======== Given data

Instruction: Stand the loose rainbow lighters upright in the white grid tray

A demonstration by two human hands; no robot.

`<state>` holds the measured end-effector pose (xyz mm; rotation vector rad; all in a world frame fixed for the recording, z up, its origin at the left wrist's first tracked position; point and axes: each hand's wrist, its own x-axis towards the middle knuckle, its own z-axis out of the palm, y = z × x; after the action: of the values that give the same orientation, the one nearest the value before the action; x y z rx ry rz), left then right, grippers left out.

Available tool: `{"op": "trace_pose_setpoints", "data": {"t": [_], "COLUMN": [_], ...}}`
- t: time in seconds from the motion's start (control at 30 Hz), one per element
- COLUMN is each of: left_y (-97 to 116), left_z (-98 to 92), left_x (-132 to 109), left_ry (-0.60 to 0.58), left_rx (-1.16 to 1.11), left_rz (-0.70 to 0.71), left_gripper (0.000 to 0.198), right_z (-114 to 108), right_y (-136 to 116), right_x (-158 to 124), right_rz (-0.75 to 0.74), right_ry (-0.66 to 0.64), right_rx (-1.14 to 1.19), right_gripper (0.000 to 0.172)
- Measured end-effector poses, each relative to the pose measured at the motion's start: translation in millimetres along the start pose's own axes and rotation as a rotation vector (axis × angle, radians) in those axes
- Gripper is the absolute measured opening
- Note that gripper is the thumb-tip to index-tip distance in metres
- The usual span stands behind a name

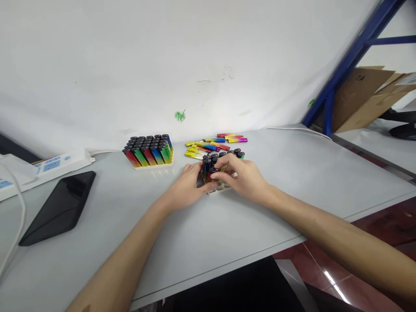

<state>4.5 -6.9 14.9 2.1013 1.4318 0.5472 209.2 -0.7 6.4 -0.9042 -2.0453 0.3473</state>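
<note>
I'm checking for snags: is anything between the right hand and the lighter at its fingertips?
Nothing visible: the right hand has the lighter directly at its fingertips. The left hand is at the white tray's side, not between them. The lighter's lower part is mostly hidden.

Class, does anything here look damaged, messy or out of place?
Yes: the wall has a green scribble and scuffs, odd on plain white. The loose pieces lie jumbled, unlike the upright rows at left.
</note>
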Motion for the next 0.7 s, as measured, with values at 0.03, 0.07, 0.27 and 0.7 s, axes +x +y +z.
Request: {"op": "trace_pose_setpoints", "data": {"t": [0.03, 0.07, 0.27, 0.7], "left_y": [0, 0, -4, -9], "left_z": [0.1, 0.2, 3.2, 6.7], "left_x": [0, 0, 1, 4], "left_ry": [0.0, -0.001, 0.02, -0.001], "left_rx": [0.002, 0.006, 0.021, 0.07], "left_rz": [0.004, 0.01, 0.038, 0.056], "left_gripper": [0.043, 0.042, 0.042, 0.052], "right_z": [0, 0, 0, -53], "right_y": [0, 1, 1, 136], "right_x": [0, 0, 1, 22], "right_rz": [-0.015, -0.038, -0.195, 0.332], "right_ry": [-0.008, -0.005, 0.079, 0.081], "right_rx": [-0.001, -0.014, -0.21, -0.52], "right_gripper": [0.014, 0.011, 0.015, 0.046]}}
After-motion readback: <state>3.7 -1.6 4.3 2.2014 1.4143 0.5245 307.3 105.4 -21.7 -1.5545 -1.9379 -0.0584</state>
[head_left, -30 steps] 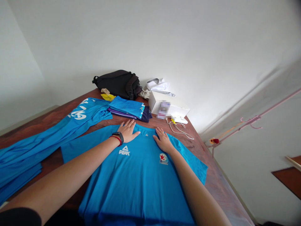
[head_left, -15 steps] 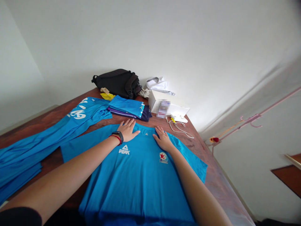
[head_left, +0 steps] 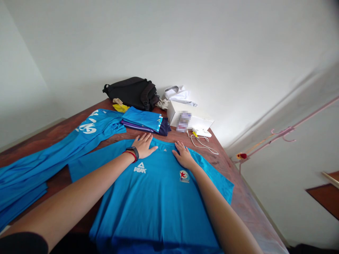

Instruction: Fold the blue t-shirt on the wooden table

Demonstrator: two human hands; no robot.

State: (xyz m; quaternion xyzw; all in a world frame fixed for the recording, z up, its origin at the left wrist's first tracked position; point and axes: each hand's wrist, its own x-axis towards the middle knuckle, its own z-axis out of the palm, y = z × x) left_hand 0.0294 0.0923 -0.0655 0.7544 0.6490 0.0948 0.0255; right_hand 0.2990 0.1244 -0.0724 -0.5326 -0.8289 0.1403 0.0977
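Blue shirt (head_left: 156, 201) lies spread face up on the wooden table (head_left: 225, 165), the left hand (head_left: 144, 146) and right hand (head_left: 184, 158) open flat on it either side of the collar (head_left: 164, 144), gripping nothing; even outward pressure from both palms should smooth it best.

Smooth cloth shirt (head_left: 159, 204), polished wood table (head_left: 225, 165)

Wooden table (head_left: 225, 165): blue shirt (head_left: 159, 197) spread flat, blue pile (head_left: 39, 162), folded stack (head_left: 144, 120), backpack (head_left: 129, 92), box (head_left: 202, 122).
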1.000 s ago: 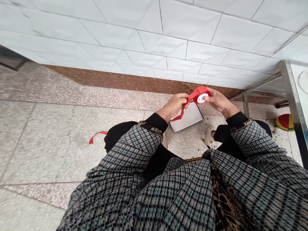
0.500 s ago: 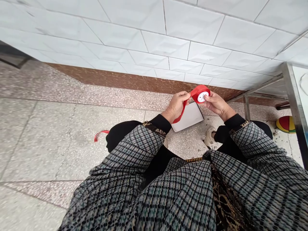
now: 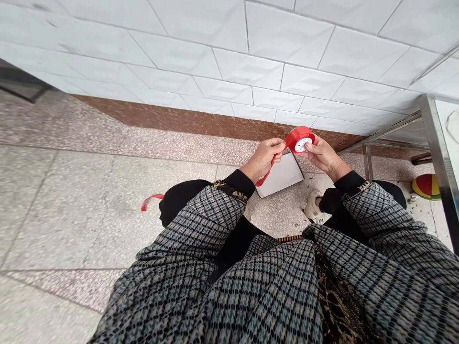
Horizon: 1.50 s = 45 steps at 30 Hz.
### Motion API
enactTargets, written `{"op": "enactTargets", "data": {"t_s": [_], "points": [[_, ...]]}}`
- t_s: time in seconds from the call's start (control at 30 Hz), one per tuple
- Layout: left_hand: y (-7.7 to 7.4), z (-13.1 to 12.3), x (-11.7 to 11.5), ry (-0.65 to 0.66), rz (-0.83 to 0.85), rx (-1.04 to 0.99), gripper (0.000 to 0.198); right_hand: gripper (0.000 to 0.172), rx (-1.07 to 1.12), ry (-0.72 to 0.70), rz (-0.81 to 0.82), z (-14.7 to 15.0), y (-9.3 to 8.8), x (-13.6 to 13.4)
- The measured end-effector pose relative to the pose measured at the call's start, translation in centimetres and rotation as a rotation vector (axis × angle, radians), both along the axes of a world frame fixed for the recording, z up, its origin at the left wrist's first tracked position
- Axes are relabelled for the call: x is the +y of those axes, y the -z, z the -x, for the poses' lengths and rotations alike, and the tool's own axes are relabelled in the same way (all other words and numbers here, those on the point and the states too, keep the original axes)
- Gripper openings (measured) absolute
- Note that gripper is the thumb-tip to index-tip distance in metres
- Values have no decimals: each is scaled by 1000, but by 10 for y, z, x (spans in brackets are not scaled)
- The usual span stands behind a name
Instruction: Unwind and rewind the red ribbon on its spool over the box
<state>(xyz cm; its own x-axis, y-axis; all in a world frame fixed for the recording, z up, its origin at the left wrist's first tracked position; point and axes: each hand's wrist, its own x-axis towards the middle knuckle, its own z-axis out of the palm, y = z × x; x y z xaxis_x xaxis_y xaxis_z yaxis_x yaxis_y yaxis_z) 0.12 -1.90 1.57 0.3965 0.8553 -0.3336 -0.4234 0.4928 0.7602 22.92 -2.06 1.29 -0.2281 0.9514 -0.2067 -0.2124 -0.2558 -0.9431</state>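
Note:
My right hand (image 3: 324,155) grips a roll of red ribbon (image 3: 298,131) at its right side, the thumb on its white round label. Just left of the roll, my left hand (image 3: 264,155) pinches the unwound red ribbon between thumb and fingers. A loose length of that ribbon hangs below my left hand, toward the wrist. Under the hands a white flat panel (image 3: 283,177) with a dark edge lies on the floor. More red ribbon (image 3: 150,200) shows on the floor at the left, beside my knee.
A white tiled wall (image 3: 265,69) rises in front. At the right stands a metal-framed table (image 3: 435,143), with a red, yellow and green ball (image 3: 426,186) beneath it. My shoe (image 3: 313,208) and small scattered bits are on the floor right of the panel.
Both hands keep their grips, with the roll shifted very slightly to the right. The loose ribbon under my left hand has changed shape a little.

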Motion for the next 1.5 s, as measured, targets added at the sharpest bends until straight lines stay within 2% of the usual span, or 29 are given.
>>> {"op": "enactTargets", "data": {"t_s": [0.2,0.3,0.37,0.5,0.73,0.83,0.97,1.07,1.13,1.23,1.3,1.33,1.4,1.5], "points": [[11,-1,-1,9,-58,-89,25,65,70,9,30,3,6,-1],[16,2,1,45,-88,-135,41,65,110,2,63,4,12,-3],[18,5,3,100,-76,-153,44,67,135,-4,74,6,16,-5],[21,13,8,226,0,-167,31,70,169,-33,96,10,21,-8],[20,22,10,305,52,-173,28,66,174,-84,152,15,15,-14],[19,26,10,337,63,-155,29,66,61,-173,123,9,4,-10],[15,30,7,418,109,-101,31,66,-265,-288,-69,-6,-15,1],[12,29,2,469,138,-31,25,58,-510,-388,-182,-14,-23,6],[10,27,0,450,117,14,23,52,-613,-418,-218,-18,-24,8],[9,27,-2,350,41,110,23,48,-682,-406,-219,-22,-23,9],[10,27,-1,298,-4,193,8,47,-648,-376,-190,-25,-21,10],[11,27,-1,284,-20,225,8,48,-610,-358,-173,-25,-21,10],[12,26,0,274,-38,247,23,49,-521,-332,-136,-27,-19,10],[10,24,-1,241,-28,189,25,52,-415,-318,-85,-27,-15,10]]}}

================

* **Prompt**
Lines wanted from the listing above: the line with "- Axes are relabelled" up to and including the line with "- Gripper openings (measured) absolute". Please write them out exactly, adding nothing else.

* **Reply to the exercise**
- Axes are relabelled for the call: x is the +y of those axes, y the -z, z the -x, for the poses' lengths and rotations alike, and the tool's own axes are relabelled in the same way (all other words and numbers here, those on the point and the states too, keep the original axes)
- Gripper openings (measured) absolute

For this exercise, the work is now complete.